Smoking toooooo much PHP
Tuesday 29 March 2005
I had the pleasure (pun intended) of installing a small framework of code today, which broke at least half of the rules I've been building up for the projects I've been working on. The code illustrated very clearly why explicitly typing require_once is not only good idea, it can make the difference between clear readable code, and poor magic. The error " Fatal error: Call to undefined function: somefunction_xyz() in..." appears after installing the code. Looking at the file, it only contains one line.. somefunction_xyz()! The framework is supposed to have loaded this file, but as it's not set up correctly, and therefore, it didnt happen. To me this assumption that the file is loaded is flawed to begin with. Ignoring the issue that the framework relies on function libraries, the other fatal flaw is that Frameworks should rarely load more that one 'action' file, which in turn should be reasonably self explainitory where it is getting things from.

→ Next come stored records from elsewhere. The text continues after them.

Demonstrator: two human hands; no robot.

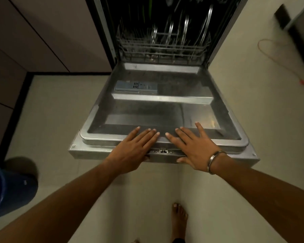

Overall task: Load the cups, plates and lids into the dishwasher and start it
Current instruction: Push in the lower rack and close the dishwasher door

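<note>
The dishwasher door (161,109) is folded down flat in front of me, steel inner face up. My left hand (132,151) and my right hand (193,148) both rest on its near edge, fingers flat on top and thumbs under the rim, either side of the latch (163,151). A metal bangle is on my right wrist. Inside the dark tub, the lower rack (161,50) holds several upright plates or lids (170,30). I see no cups. The grey detergent dispenser (135,85) sits on the door's left side.
A blue bucket (9,188) stands on the floor at the lower left. Brown cabinet fronts (33,41) run along the left. An orange cord (279,58) lies on the pale floor to the right. My bare foot (180,220) is below the door.
</note>
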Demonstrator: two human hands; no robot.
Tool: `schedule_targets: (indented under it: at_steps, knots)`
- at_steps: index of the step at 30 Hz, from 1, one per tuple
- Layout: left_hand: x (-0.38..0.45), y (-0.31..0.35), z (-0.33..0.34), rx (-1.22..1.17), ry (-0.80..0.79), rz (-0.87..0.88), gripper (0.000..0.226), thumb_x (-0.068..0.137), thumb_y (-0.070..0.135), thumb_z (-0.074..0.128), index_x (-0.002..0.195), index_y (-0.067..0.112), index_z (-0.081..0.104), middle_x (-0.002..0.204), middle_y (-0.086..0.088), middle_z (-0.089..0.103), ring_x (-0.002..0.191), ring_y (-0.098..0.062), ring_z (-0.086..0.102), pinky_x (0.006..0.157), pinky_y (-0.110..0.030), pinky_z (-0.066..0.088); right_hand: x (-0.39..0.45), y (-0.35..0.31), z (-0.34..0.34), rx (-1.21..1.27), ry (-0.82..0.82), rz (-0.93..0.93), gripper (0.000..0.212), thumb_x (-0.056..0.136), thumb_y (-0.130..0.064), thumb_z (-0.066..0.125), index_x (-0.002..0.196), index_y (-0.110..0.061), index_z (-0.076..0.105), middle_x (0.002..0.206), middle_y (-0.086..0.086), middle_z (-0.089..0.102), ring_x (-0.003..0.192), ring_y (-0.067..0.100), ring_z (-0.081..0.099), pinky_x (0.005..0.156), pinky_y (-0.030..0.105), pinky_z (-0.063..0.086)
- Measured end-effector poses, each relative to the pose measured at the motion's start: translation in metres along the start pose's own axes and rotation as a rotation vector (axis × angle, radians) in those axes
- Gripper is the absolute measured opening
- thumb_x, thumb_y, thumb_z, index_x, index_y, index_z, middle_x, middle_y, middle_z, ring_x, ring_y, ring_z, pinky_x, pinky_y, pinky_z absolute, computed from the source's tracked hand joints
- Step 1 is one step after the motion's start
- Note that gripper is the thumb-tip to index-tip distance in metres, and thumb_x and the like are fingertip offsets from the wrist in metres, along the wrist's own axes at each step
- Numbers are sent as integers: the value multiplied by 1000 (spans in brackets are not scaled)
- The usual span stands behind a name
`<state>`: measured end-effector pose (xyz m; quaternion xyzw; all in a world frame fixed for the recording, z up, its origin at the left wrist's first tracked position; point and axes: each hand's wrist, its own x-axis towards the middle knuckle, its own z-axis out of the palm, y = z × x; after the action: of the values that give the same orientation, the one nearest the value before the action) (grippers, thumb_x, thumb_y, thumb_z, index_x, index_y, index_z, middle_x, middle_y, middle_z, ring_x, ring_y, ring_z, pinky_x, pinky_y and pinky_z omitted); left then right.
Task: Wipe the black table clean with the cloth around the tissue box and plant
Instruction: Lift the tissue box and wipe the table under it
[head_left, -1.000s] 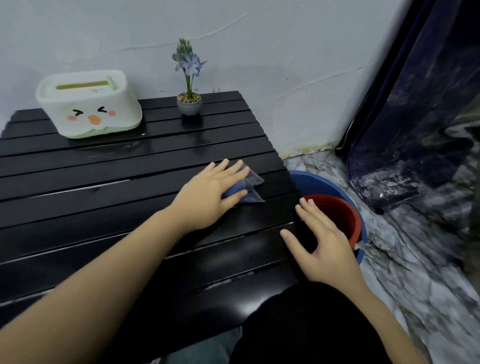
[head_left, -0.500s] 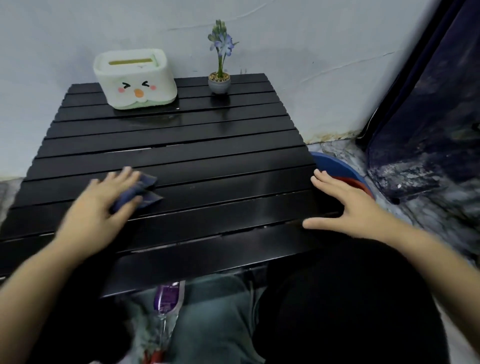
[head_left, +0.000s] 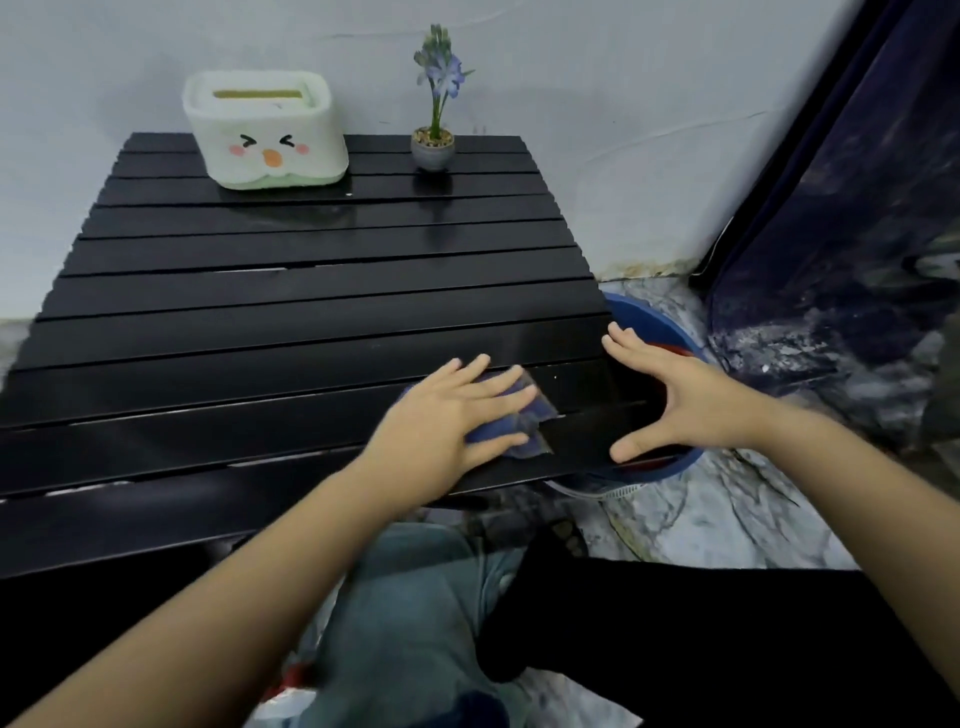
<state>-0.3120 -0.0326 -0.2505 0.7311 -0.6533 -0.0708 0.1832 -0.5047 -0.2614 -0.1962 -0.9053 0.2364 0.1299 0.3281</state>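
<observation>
Head view, near edge first: jeans-clad knees and a dark garment below the desk (head_left: 260, 332), a black slatted top. Left hand (head_left: 447, 421) lies flat, fingers spread, pressing a blue cloth (head_left: 524, 415) onto the near-right slats; no closed grip, the palm just pins the cloth down. Right hand (head_left: 670, 400) is open and empty, fingers splayed, braced at the desk's right edge, partly over a blue basin (head_left: 675, 457) on the floor beside it. A red rim shows inside the basin; contents not readable.

Middle slats bare, glossy, a few pale specks and streaks visible.

Far end: white tissue box (head_left: 265, 135) with a cartoon face at back left, small potted plant (head_left: 434, 140) well apart to its right, both near the wall.

Judgement: wiping step is in hand, on the near strip. Next move likely calls for sweeping the cloth along the slats, then working up toward the back row, steering between and beside the box and pot without knocking the light plant.
</observation>
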Motion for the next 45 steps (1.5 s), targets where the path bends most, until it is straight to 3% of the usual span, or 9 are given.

The missing require_once makes the code very difficult to follow without inside knowledge (or heavy use of grep) of how the framework may be working, and very little is given away as clues to what should have happened prior to this error occuring. I guess this harks back to the idea that __autoload() will encourage people to write more code that is less self documenting, almost all languages C#, Java, Python... usually have a list at the top of the page, indicating what they 'import' or 'use' to achieve the aim of the program, PHP uses the require_once to document the source of your libraries. It helps others read your code, and in PHP can also be placed close to the place you actually use the library method. Alot of these language have ways around ending up with this large import list, and often some import's implicitly load others, but in making code readable it's often worth duplicating these, just to ensure that it's readable. So from the trenches here, please try and make your code readable, other people have to install, set it up, and as quickly as possible understand what you intended to do....
Sunday 27 March 2005
For a change, I've taken break from bashing internals, and got back to real work. (More on DBDO later this week hopefully) One of my on-going projects, that has been dragging on longer than I would of liked is a shipping management application. I think it's mentioned in the archives, but for anyone who missed it, it is a mid sized XUL application which deals primarily with the management of a trading companies shipping requirements. I originally outsourced the main development, and have been tidying up and refining the code as we near final deployment (which as usual has taken longer than expected.) This week I sat down and focused on the last major part of the project, reporting. Almost all the requirements for reporting include the ability to download an excel file of the data. So previously I had been making heavy use of PEAR's Spreadsheet_Excel_Writer. In using it, I had gone through various stages of evolution - Writing raw Excel_Writer code in PHP, This however becomes very tedious, is not amazingly readable, kind of breaks the seperation of display/computation. And tends to be less flexible over a long period of time.
- Using a gnumeric as a template and using XML_Tree to merge data with it and output via Spreadsheet_Excel_Writer, again this helped in terms of enabling a simpler API for spreadsheet writing, and moving some of the layout/look and feel into the Gnumeric template. But the code for doing this was not quite as elegant as I would have liked.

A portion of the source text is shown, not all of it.